## TRY IT
Return the listing below unchanged, except that the pictures are dropped.

## PROVIDED MATERIAL
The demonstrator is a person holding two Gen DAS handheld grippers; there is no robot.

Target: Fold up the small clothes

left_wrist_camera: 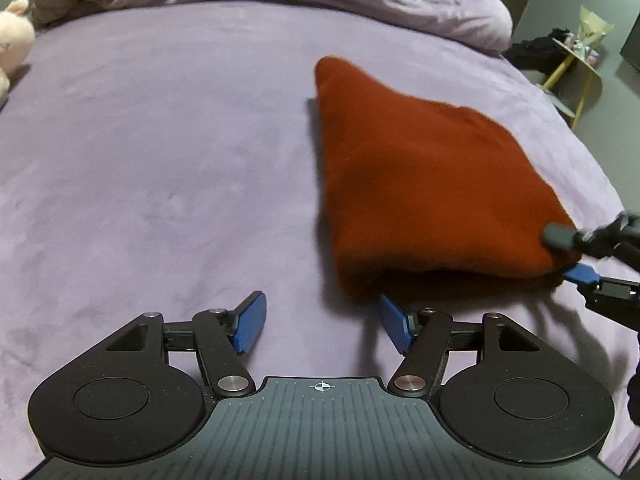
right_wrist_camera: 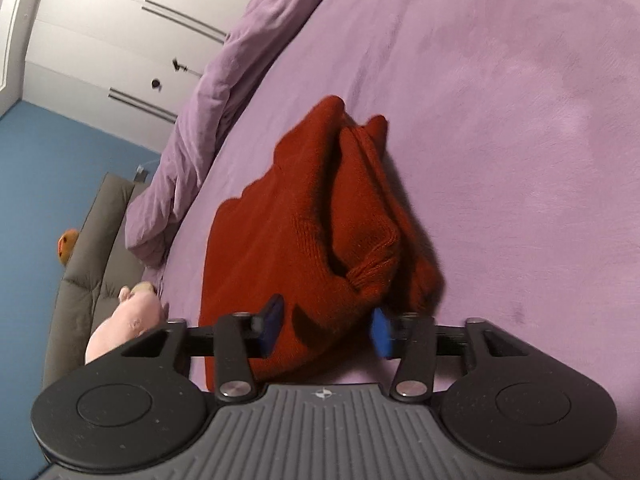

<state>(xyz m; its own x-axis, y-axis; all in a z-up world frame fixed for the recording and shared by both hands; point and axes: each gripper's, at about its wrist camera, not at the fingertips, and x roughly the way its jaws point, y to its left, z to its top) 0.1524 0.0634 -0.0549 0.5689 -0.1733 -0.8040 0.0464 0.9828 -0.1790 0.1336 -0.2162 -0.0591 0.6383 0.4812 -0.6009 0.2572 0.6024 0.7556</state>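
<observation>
2 claws on bed, right claw gripping red sweater, left claw spread, beside it.

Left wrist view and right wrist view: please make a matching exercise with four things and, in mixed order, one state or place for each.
Things:
1. sweater
2. left hand-held gripper
3. right hand-held gripper
4. plush toy

States:
A. open, holding nothing
B. pink, at the bed's edge
C. red, folded on the bed
D. jaws around the sweater's edge

Pairs: 1-C, 2-A, 3-D, 4-B
</observation>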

## TASK RESULT
The demonstrator is a person holding two Gen DAS handheld grippers; there is no robot.

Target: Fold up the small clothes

left_wrist_camera: 
right_wrist_camera: 

<state>(xyz m; its own x-axis, y-axis; all in a z-up world frame fixed for the recording and shared by both hands; point and axes: each gripper's, at about its wrist camera, not at the fingertips, and x roughly the way its jaws point, y to its left, z to its top) 0.1524 0.0634 -0.0549 0.5689 -0.1733 -0.8040 0.0464 0.9828 -0.1790 0.1336 -0.2162 -0.0591 0.6383 0.4812 -0.6009 0.2572 0.6024 0.7556</state>
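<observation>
2 claws on bed, right claw gripping red sweater, left claw spread, beside it.

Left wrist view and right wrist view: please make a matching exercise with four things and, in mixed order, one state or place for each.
Things:
1. sweater
2. left hand-held gripper
3. right hand-held gripper
4. plush toy

States:
A. open, holding nothing
B. pink, at the bed's edge
C. red, folded on the bed
D. jaws around the sweater's edge

Pairs: 1-C, 2-A, 3-D, 4-B
</observation>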

The submitted response is complete.